*What is being asked*: Give the number of lines in the data below where the string "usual" occurs, and nothing else.

*Material for this task*:
────

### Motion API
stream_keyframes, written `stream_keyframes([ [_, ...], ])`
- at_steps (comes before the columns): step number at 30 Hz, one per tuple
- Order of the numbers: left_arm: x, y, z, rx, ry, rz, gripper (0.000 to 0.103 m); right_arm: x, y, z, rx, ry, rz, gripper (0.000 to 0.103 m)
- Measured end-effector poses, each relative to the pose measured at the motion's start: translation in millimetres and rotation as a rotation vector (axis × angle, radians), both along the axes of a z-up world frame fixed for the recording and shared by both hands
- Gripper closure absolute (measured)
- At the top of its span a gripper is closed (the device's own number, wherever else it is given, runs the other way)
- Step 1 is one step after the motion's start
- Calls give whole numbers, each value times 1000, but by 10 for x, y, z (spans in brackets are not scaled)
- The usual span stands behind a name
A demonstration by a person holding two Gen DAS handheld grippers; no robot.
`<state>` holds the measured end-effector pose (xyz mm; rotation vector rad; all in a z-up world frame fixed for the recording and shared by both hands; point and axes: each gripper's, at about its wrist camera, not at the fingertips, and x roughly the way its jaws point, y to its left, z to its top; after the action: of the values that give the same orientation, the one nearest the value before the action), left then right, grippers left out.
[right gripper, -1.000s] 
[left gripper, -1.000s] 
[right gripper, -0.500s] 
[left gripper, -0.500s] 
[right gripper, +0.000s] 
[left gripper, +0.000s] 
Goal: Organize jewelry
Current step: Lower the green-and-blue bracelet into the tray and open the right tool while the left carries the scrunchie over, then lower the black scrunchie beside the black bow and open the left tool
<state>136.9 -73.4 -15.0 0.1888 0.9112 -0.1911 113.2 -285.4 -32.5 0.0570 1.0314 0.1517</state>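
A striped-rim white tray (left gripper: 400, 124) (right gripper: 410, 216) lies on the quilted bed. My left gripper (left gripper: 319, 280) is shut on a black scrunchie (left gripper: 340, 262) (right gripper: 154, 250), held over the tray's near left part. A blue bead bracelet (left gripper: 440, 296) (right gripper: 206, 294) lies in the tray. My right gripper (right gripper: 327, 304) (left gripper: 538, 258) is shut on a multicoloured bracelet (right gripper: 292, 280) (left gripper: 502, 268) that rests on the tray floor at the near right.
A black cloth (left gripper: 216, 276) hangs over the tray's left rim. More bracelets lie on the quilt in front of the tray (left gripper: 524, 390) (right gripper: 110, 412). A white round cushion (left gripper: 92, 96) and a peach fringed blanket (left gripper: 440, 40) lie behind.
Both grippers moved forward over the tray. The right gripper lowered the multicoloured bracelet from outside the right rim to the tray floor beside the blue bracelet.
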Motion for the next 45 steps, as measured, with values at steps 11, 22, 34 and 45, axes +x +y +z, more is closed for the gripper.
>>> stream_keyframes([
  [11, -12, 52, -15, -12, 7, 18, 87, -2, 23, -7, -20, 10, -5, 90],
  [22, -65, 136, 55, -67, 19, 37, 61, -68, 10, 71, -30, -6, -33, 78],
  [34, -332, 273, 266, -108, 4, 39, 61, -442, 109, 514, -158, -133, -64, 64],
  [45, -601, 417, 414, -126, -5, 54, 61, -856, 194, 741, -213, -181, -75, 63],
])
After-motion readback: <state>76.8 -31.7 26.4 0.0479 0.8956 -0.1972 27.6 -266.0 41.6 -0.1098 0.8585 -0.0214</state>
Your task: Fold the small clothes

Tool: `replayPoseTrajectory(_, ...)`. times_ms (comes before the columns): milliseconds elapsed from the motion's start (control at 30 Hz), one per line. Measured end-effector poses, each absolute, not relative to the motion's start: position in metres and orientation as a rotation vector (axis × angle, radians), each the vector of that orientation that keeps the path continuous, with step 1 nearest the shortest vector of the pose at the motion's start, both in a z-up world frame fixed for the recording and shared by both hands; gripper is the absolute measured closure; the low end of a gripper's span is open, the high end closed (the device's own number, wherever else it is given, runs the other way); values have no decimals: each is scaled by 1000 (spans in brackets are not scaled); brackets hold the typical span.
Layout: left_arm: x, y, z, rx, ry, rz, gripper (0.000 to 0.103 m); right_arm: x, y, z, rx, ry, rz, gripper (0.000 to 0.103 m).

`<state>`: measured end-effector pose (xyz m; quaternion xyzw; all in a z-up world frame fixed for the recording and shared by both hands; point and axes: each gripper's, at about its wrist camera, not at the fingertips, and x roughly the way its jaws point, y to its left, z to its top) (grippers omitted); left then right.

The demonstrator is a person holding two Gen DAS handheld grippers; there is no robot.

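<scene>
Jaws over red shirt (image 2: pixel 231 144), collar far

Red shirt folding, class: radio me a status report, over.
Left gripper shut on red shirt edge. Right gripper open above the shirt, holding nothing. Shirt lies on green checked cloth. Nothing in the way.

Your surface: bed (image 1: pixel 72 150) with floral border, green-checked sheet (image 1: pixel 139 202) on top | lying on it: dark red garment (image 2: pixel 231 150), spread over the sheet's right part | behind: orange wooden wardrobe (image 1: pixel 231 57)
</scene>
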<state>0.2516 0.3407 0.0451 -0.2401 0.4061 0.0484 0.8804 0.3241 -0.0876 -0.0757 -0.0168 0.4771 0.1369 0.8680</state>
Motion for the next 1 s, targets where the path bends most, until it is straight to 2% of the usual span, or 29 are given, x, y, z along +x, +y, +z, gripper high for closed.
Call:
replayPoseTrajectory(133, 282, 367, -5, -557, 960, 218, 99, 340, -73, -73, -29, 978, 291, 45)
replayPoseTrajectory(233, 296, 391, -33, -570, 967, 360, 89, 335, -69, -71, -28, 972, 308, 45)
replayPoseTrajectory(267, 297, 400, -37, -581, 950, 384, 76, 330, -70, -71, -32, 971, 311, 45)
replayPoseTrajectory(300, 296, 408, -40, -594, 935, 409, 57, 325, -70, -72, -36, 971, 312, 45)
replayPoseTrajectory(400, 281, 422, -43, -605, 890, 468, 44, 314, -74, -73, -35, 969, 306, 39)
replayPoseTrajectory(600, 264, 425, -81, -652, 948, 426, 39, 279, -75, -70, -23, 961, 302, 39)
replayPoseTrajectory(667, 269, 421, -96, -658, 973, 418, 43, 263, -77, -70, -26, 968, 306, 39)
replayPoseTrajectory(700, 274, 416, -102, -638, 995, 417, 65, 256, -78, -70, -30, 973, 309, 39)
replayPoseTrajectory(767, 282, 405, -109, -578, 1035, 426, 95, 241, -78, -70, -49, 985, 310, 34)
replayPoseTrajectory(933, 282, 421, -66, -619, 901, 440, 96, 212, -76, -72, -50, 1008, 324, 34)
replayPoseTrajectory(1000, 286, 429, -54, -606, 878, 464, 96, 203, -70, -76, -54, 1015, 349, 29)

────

*Solution below*: 2